Ma nel frattempo ho visto in rete delle belle girandole ed ho unito le due cose. 
Le due diverse forme di girandole sono dovute a necessita: il primo e l'ultimo pezzo triangolare non poteva avere la girandola da entrambi i lati, ed il terzo è un triangolo venuto troppo sottile tanto da non mantenersi in piedi :))
Come ho fatto:
L'interno a strati della girandola
Ingredienti
  • 200 g di farina di forza
  • 100 g di licolfico attivo
  • 1 cucchiaino di malto d'orzo
  • 70 g di acqua calda
  • 40 g di burro
  • 40 g di zucchero vanigliato
  • 1/2 cucchiaino di aroma arancia
  • 1 cucchiai di cacao amaro
  • 1 cucchiaio di cristalli di zuccherodi canna
  • 1 cucchiaio di uva passa
  • 1/2 cucchiaino di sale
  • uovo ed acqua per spennellare

Ho sciolto il burro nell'acqua calda, poi l'ho lasciata intiepidire. Nella planetaria ho inserito licoli, l'acqua con il burro ed il malto. Ho fatto amalgamare il tutto ed ho unito la farina setacciata e lo zucchero.
Ho lasciato impastare per qualche minuto, fermato la planetaria, messo il suo coperchio e lasciato riposare l'impasto per mezz'ora circa (autolisi). Quindi, ho riavviato la planetaria, aggiunto il sale e 1/2 cucchiaino di aroma arancia e fatto impastare per 10~15 minuti. A questo punto ho diviso in due l'impasto (250gr e 200gr), alla parte più piccola ho aggiunto il cacao ed ho impastato a mano facendolo inglobare ben bene. Ho arrotondato i due impasti e messi in due ciotole, leggermente unte, a riposare per un'ora a temperatura ambiente, quindi ho coperto con pellicola per alimenti le due ciotole e riposte in frigo per tutta la notte.

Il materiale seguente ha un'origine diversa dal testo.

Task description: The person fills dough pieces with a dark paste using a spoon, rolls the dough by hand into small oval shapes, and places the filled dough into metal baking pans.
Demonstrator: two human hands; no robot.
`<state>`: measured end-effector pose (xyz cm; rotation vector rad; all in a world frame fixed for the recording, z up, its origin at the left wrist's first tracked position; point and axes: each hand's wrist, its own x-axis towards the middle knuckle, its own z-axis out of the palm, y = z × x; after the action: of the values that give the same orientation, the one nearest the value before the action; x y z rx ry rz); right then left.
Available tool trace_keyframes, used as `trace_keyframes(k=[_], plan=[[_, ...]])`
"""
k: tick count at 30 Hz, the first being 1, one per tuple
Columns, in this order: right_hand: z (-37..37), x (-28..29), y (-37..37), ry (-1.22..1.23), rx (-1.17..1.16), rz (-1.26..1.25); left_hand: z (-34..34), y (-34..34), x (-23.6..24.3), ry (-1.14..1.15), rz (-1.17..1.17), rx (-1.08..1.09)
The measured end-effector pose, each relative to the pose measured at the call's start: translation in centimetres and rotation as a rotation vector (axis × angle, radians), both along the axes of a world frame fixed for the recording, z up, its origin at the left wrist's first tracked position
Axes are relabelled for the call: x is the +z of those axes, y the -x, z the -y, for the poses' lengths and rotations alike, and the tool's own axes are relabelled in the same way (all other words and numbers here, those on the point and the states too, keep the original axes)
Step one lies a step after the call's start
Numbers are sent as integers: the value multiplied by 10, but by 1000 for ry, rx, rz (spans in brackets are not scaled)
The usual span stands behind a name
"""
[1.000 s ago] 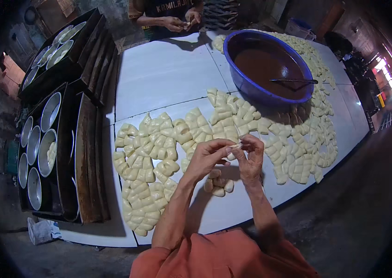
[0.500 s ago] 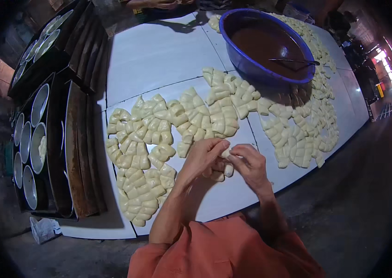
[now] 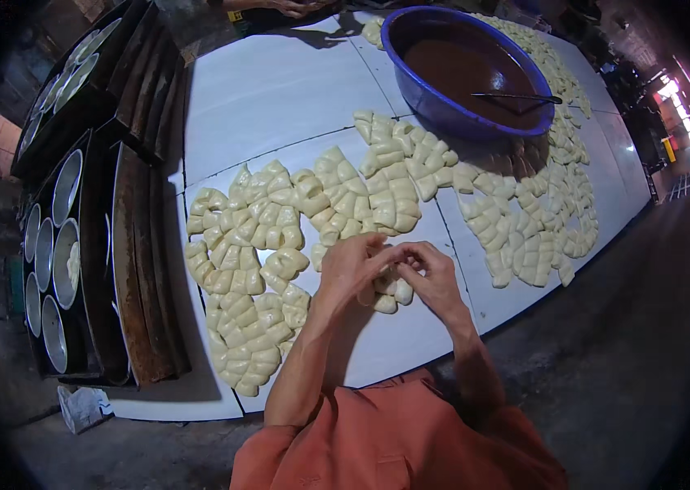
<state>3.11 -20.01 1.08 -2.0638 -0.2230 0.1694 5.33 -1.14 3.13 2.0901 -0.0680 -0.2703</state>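
My left hand [image 3: 351,268] and my right hand [image 3: 433,282] meet at the fingertips over the near part of the white table. Both are closed around a small piece of dough, which the fingers mostly hide. Just beneath them lie a few more pale dough pieces [image 3: 386,300], partly covered by my left hand. Beyond and to the left spreads a wide patch of glossy, pillow-like dough pieces [image 3: 259,269], packed side by side. A second patch of dough pieces [image 3: 529,237] covers the right side of the table.
A blue basin [image 3: 410,91] of brown liquid stands at the far right, a dark-handled utensil [image 3: 516,97] resting in it. On the left are dark trays with round metal tins [image 3: 67,253]. Another person's hand [image 3: 296,8] shows at the far edge of the white table [image 3: 255,90].
My hands have drawn closer together, and my right hand has moved slightly left and up. The dough piece seen between my fingers before is now mostly covered.
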Motion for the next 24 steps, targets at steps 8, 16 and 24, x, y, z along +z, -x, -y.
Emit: trace_keyframes(k=[8,16,24], plan=[[-7,25,10,84,-156,450,-5,-5,12,608,-431,3],[-5,33,15,-79,-160,143,0,4,-1,583,-470,-54],[21,6,13,-201,-159,-118,9,7,28,-21,-38,32]])
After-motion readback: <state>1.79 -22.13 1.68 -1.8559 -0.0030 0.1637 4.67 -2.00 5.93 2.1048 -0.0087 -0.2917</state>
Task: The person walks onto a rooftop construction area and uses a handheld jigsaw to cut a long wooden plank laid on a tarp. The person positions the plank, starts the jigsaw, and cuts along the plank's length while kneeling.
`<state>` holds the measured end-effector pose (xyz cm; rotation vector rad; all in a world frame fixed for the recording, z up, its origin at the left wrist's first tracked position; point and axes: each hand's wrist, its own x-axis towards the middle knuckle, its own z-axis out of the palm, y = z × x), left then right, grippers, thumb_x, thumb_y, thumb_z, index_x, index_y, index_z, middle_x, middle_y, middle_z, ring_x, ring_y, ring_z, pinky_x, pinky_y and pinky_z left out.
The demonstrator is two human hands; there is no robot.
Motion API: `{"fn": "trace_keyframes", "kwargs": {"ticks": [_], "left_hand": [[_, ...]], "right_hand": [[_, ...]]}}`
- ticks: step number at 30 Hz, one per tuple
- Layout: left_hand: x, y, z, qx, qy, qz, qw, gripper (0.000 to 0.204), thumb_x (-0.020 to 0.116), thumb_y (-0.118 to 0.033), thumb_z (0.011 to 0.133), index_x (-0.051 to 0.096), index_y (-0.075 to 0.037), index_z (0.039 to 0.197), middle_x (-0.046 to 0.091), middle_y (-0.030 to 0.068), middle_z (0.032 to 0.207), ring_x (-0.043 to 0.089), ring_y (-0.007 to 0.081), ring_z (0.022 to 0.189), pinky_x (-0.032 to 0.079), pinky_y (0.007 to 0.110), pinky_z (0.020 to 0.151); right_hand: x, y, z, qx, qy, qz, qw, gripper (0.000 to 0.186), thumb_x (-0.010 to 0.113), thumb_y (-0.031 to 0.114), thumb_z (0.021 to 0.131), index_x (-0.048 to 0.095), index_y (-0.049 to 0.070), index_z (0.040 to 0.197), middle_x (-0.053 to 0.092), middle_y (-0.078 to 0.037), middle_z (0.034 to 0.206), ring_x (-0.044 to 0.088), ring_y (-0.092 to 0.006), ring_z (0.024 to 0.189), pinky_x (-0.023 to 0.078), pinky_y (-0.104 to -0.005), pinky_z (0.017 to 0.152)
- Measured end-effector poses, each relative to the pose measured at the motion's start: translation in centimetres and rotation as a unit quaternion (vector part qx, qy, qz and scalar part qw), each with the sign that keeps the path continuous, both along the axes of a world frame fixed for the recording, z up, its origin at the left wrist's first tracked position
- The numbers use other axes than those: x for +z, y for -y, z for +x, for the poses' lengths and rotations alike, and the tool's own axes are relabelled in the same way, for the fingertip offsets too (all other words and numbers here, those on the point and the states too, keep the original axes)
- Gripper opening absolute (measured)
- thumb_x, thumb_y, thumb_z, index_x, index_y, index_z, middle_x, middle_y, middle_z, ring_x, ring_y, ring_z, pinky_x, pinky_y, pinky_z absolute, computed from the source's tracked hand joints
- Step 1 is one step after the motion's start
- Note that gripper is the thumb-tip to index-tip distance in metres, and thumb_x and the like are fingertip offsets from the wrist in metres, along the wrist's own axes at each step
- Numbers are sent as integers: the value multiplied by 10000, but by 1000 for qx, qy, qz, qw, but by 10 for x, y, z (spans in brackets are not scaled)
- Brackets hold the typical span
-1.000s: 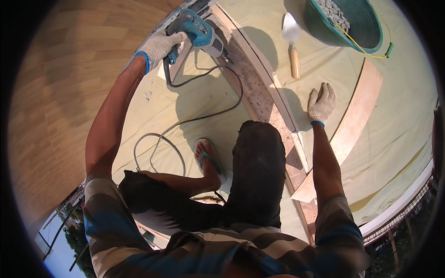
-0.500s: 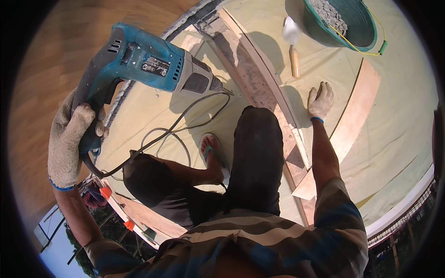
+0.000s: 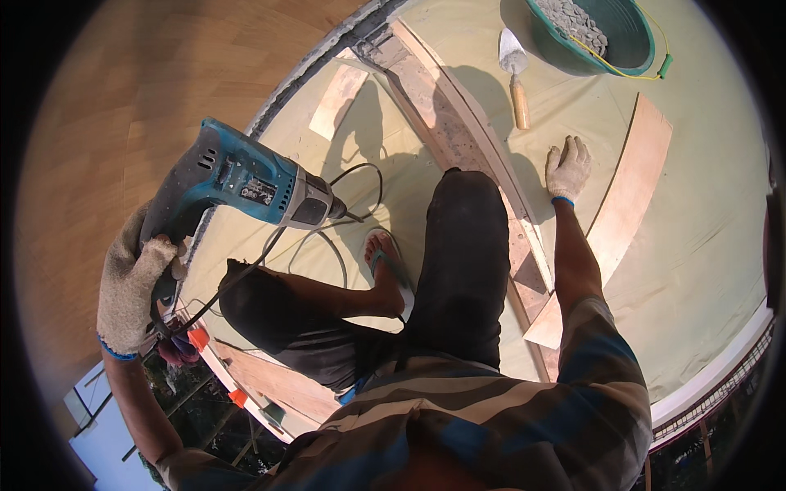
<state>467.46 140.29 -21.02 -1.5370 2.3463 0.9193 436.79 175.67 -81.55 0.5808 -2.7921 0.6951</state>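
Note:
My left hand [image 3: 135,286], in a knitted work glove, is closed around the rear handle of a blue and grey power drill [image 3: 254,184]. The drill is held up at the left, its bit pointing right and slightly down. A black cord [image 3: 266,252] runs from its handle and loops over the pale sheet. My right hand [image 3: 568,170], gloved as well, is palm down with fingers apart over the sheet, holding nothing. It is between a long wooden form board and a curved plywood strip [image 3: 639,176]. Just beyond it lies a trowel [image 3: 519,100] with a wooden handle.
A green bucket [image 3: 634,37] of grey rubble stands at the far right. A board-edged channel [image 3: 438,114] crosses the middle, beside my knee. A short plywood piece [image 3: 338,100] lies at the far left of it. Wood-patterned boarding [image 3: 106,123] rises along the left.
My left hand has brought the drill lower and nearer, and its bit has moved left. My right hand stays by the plywood strip. The view has shifted slightly.

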Motion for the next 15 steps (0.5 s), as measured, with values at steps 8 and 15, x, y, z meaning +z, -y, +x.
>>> {"fn": "trace_keyframes", "kwargs": {"ticks": [8,15], "left_hand": [[-22,55,7,27,-59,-6,998,437,660,-377,1032,635,13,1229,640,43,914,608,96,754,545,273,702],[-62,103,-1,29,-103,-51,993,476,687,-399,1021,647,18,1248,642,29,902,594,89,749,519,261,674]], "right_hand": [[0,3,1,17,-8,-3,1000,486,675,328,957,634,25,1335,603,-219,1409,517,-422,1340,409,-531,1145],[-3,3,1,9,-6,9,1000,482,664,341,966,636,46,1346,589,-201,1437,503,-411,1364,400,-533,1153]]}}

L'indomani ho lasciato le ciotole a temperatura ambiente per un'ora circa, quindi ho steso entrambi gli impasti, ho sovrapposto la parte col cacao sulla neutra. Ho messo sopra l'uva passa tagliuzzata e i cristalli di zucchero di canna. Ho arrotolato l'impasto e fatto lievitare sino al raddoppio.
Ho tagliato diagonalmente il salsicciotto, creando dei triangoli che ho raddrizzato. Li  ho fatti lievitare ancora due ore circa e, con una bacchetta di legno, ho pressato sul lato piccolo del triangolo, .spennellati con uovo ed acqua e fatti cuocere a 220°C per 15 minuti, e a 200°C fino a cottura.
 L'unica cosa che posso dire è che meritano!!!! L'impasto è eccellente e la forma mi piace molto.